竹村:産後の女性に対してお伝えしたいことも、妊婦さんに伝えたいことと共通しているのですが。

 

みなさんのご質問を伺っていて強く思うのですが、なんでこうならないんだろう?とか、自分の思い通りにならないということで、みなさん四苦八苦しているんですね。それはたぶん、「子供は自分のもの」みたいな意識がどこかであるからだと思うんです。

 

吉村:なるほど。そうかもしれませんね。

 

竹村:私自身も不思議な感覚だったのですが、妊娠中は赤ちゃんと「一心同体」なんですよね。自分の体の一部なので。ただ、生まれてくると、自分とは別の人格のものじゃないですか。それがなんか嬉しいようで、寂しいんですよ。

 

ずっとお腹の中にいたら、自分と一緒で自分のものなのに、生まれてきたら家族のものだったり、自分だけのものではなくなったり、一個人の性格もあって、だからもちろん私の思い通りにはならなくて。
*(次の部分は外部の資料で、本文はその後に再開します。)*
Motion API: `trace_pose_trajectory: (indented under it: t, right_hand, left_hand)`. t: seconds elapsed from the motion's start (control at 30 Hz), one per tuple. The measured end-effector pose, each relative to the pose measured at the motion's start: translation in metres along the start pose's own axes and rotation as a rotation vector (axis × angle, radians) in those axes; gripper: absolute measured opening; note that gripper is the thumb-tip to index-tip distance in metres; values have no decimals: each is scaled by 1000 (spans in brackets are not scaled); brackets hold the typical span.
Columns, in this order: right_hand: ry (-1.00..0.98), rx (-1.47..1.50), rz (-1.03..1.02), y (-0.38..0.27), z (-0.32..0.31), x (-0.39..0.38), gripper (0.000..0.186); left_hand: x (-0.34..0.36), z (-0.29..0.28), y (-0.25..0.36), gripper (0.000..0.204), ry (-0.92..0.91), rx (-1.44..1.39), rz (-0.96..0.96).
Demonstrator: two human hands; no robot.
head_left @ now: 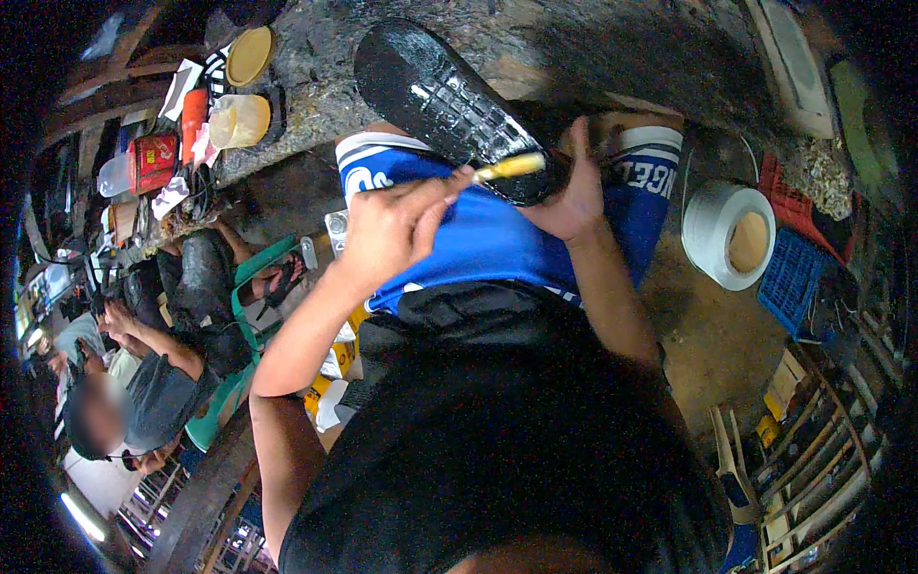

この子にはこの子の性格があって、この子の人格があるんだって思うと、寂しいような嬉しいような、って複雑な思いがしました。

 

吉村:寂しいような嬉しいような…

 

竹村:みなさんにお伝えしているのは、子供は一人の人間なので、どうしてうちの子は寝ないんだろう?とか、どうして言うことを聞かないんだろうではなくて、子ども自身の声に、もう少し耳を傾けてあげてださい、ということです。

 

当たり前のことなのですけど、意外とみなさん出来ていなくて、それをちょっと出来るようになるだけで、わりと育児が楽になったという方が多いので、自分にも言い聞かせつつ、それはお伝えしていますね。

 

産後も、子ども中心というか、でも何でもワガママを許すいうわけではないんですけど、「三つ子の魂百まで」ともいいますので、抱き癖がつくとか言わずに、たくさん抱っこしてあげてくださいということもお伝えしていますし、夜泣きが酷くてもおっぱいを頻繁にあげないといけなくても、長い人生の中のほんの数年ですので、体力が続く限り頑張ってくださいって。

 

もちろん、それでストレスが溜まってしまったりするのであれば、そういう時はヨガに来ていただいたり、ご主人とかご家族とか地域のヘルパーさんなどに頼ることも大事かなと思います。

 

聖路加産科クリニックだと、ショートステイ(産褥入院)もありますから、大変なときは専門の人に頼って、少しおさぼりすることもいいと思います。

 

吉村:そうですね。あんまり無理に頑張りすぎて、一人で思いつめて一生懸命になりすぎると息が詰まっちゃいますから、そういう時は人に頼ることも大事ですね。

 

竹村:あと産後の一、二ヶ月はゆっくりしてくださいってことは私もお伝えしています。目を使わずに、おさんどん(台所・掃除・洗濯)も全部、親とか旦那さんにお願いして、おっぱいをあげるのと、寝かしつけることだけはお母さんがやって。ご家族が近くにいれば、おむつ替えもやってもらってもいいと思います。家事もしばらくはご家族に甘えて、それ以降は子ども中心にやってくださいねって。

 

当たり前のことなんですけどね。当たり前のことを、みなさんあまり言われないというか。「ああ!」って気づくみたいな方が多いですね。最初はこんな当たり前のことを言っておこがましいし、いいのかな、おばあちゃまでもない私みたいな世代がこんなこと言って…と思ったのですけど、意外にみなさん「ああ、そっか…」って思ってくださるようで。

 

みなさんやっぱり、これまで自分の思い通りにできてきた人生で、子供が欲しいと思ったらいろいろ努力して子供を授かるとか、仕事も努力して手に入れるとか、いろいろやってきているので、子供も自分の思い通りになるんじゃないかと思っている方が多いのですが、でも「子供は思い通りにならないですよ」っていうことを言うと「ハっ!」って感じで気持ちも楽になるみたいです。私も自分に常々、言い聞かせていますけどね(笑)いまだに。はい。